17 June 2010 No Comment

I had a student contact me recently to ask me a few questions about my thoughts on education.  I thought I would post them here.  He is making a documentary about using mobile phones in the classroom.  I hope he makes his documentary available - perhaps on YouTube and if he does I will link it here.  Meanwhile, here are my responses to his questions:

1. What do you believe are the benefits of using mobile devices in the classroom?

There are a couple of reasons using mobile devices in the classroom are beneficial.

Firstly, students can use the technology that they already have in their pockets to do things they might not otherwise have been able to do because of limited school access to technology. In particular students can use the cameras and voice recorders on their phones to capture images and data that can be used in the classroom. Students can also make use of the calendars for managing their time, and other tools such as converters and calculators. Students can also download free applications to their phones to help with their learning. eg. dictionaries, language flash cards (ie. for learning japanese or french), full graphics calculators - see getjar.com for hundreds of examples - although of course there are plenty of less than appropriate applications on this site also. Students can also use their cameras to record information from class such as notes from the board or notes from a book that they would like to re-use at a later date. They can log the effects of an experiment in science, use the camera to create images for a static image or to support a speech etc.

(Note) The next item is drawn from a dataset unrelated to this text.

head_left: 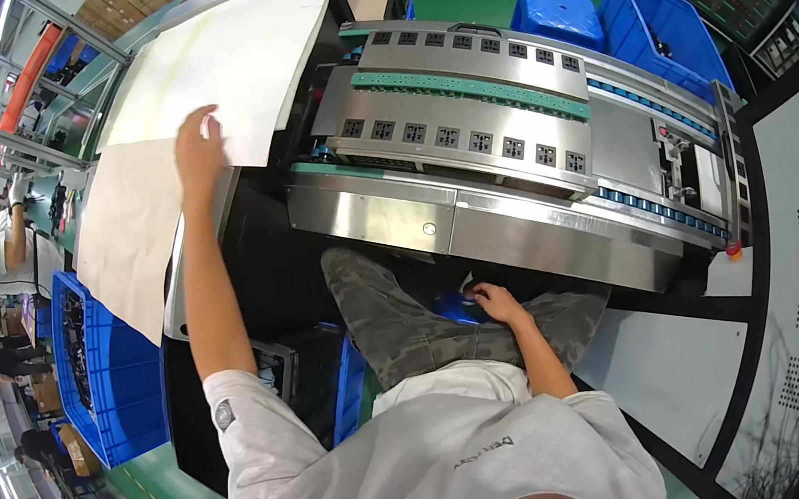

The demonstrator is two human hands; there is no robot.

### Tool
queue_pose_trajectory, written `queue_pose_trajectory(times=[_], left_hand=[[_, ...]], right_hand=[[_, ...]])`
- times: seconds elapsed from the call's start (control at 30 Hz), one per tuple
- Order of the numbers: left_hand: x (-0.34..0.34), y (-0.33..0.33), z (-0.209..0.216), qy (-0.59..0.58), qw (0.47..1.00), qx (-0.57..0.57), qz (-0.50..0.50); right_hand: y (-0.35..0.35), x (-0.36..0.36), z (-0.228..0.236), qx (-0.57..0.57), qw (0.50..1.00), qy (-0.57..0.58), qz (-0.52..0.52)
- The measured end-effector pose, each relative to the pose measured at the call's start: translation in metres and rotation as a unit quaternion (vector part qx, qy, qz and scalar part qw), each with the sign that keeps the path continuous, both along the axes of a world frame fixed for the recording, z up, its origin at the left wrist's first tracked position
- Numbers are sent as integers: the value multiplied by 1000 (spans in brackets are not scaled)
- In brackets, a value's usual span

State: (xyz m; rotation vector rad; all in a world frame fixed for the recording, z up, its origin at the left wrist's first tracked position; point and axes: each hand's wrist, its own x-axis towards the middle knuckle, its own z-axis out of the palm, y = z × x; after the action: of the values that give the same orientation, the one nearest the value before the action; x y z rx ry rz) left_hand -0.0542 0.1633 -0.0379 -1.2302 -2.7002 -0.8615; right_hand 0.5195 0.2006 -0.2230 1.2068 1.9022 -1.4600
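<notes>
My left hand (200, 157) reaches up over a broad white sheet (238, 54) on the bench at the left. Its thumb and forefinger are bent but apart, with white showing between them; I make out no object there. Below the white sheet lies a beige paper sheet (128, 220). My right hand (499, 304) is low between my knees, its fingers closed at the edge of a small dark-blue shiny thing (458, 308). What these fingers hold is too small and shaded to name.
A metal machine (395, 215) with rows of black sockets (448, 136) and a green strip (470, 91) stands ahead. Blue bins stand at left (125, 387) and far right (658, 29). A red button (734, 251) sits at the machine's right end. Another person (1, 246) works at far left.
</notes>
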Motion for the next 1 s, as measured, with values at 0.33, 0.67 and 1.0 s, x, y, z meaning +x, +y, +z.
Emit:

Secondly, there is great potential for mobile devices to bridge the gap between learning that happens inside the classroom with that which happens outside the classroom. So, on say on a field trip students could use their phones to access small pieces of data that the teacher may have sent to them via bluetooth to remind them of certain things they might be looking for while on the field trip. Similarly, students can use their phones to record information from the field trip which they can share with each other and use when they are back in the classroom as a reminder or evidence of what they saw/experienced. It also allows students to use their own personal experiences and bring these into the classroom - for example - take a photo of how you see a certain aspect of science working in your home, or take three photos to show how you see a theme from an English text played out in your world etc.

Thirdly, students can use their phones to connect instantly with others outside of the classroom. An example might be for a technology student wanting to gain access to information from a stakeholder in their product who may not necessarily be on school grounds. Rather than having to wait until the stakeholder is available to talk to them to get ongoing feedback, students can send a pxt of their work or txt to ask questions - it is much easier to get a response when the person only needs to give a very short reply. While this isn’t appropriate when detailed feedback is needed, often a yes/no or short reply is all that is needed for the student to move forward in their project.

Lastly, although it is a little future gazing, when wireless internet networks become more accessible say on school campuses (which isn’t too far away) students will be able to connect their devices to the web - and effectively have Google in their pockets. It is interesting to think about what this might mean for teaching and learning when students can Google an answer faster than the teacher can get the information to them. It has interesting ramifications for the types of skills - particularly information skills - that will become more important in the future.

2. Do you think there are downfalls to using these devices - such as effecting development?

I think that these devices are fantastic tools to SUPPORT learning. However, they rely on good teaching practice to be effective. While there is the obvious downfall that cellphones can be a major distraction to learning and can be used as particularly nasty tools for bullying I would argue that this happens already. Simply banning phones doesn’t work because students are probably spending more time thinking about how they are going to send a text sneakily so that the teacher doesn’t see than they would if they just got on with it. I also argue that if lessons are engaging and interesting to students they aren’t probably going to be looking for distractions! I also would argue that just because students are allowed to use phones in class for school work that they would have rules around doing so. I wouldn’t mind my students having phones on during class but I would have very clear guidelines surrounding their use just like I do for students who sit in class and read books or write letters or chat rather than doing their work. With issues of text bullying I argue that we should bring it out into the open. There must be students who are being bullied but are too scared to say anything because they are afraid they will have their phones taken from them - so rather they suffer in silence. By bringing it out into the open I think that we can find better ways of tackling text-bullying as a problem.